Predicting Rugby 7s Positions with Match-Play Statistics
The American Statistical Association for its 2019 Datafest, provided teams with a large dataset featuring one season’s worth of self-reported wellness data, training data, match results and match-play data for the Canadian Female Rugby team. The objective proposed by the organizers was simply to derive some insights from it. In choosing how to analyze the data, we found that because there were so few match results, it wouldn’t be statistically sound to attempt to find correlations. Instead, we found that we could make very accurate predictions about how obedient players were about the positions they were supposed to play on a second-to-second basis.
How consistently professional rugby players, or any team sport players for that matter, stick to the positions determined by the coach can be the difference between winning and losing matches. We:
• Leveraged millions of geospatial time-series data points from the Canadian Female Rugby 7s team season-long match-play data to get summary statistics on a second per second basis.

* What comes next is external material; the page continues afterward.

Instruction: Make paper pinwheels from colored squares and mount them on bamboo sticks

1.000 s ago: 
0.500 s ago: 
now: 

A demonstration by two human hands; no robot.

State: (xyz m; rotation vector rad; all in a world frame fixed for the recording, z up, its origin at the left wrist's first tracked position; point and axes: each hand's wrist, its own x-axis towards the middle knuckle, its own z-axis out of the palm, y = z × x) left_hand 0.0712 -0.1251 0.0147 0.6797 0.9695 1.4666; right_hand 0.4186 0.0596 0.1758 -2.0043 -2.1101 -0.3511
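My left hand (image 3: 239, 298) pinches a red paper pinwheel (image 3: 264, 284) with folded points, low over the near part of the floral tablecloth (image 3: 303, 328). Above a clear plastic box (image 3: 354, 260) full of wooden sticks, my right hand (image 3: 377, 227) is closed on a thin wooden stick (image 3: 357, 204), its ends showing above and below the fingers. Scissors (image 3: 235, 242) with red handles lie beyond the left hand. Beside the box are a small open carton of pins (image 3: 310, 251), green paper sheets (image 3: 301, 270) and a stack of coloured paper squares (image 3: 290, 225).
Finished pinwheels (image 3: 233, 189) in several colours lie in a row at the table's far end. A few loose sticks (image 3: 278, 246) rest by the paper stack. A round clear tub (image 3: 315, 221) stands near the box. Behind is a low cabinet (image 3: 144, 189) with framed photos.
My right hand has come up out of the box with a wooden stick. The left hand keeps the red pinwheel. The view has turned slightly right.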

• Implemented two unsupervised models to predict the player positions at any given moment during any given game. One was a decision tree based on speed, distance and acceleration distributions drawn from a Rugby-specific academic paper. The other was a k-means model with k=6 accounting for 5 player positions and the bench. These models yielded an accuracy of 73% and 82% respectively.
• Won “Best Use of External Data” at American Statistical Association (ASA) Datafest 2019 competition.
Using data from the Canadian female rugby team, my team and I won the American Statistical Association’s “Best Use of External Data” at their 2019 Datafest competition by predicting how well each player stuck the position they were assigned to play.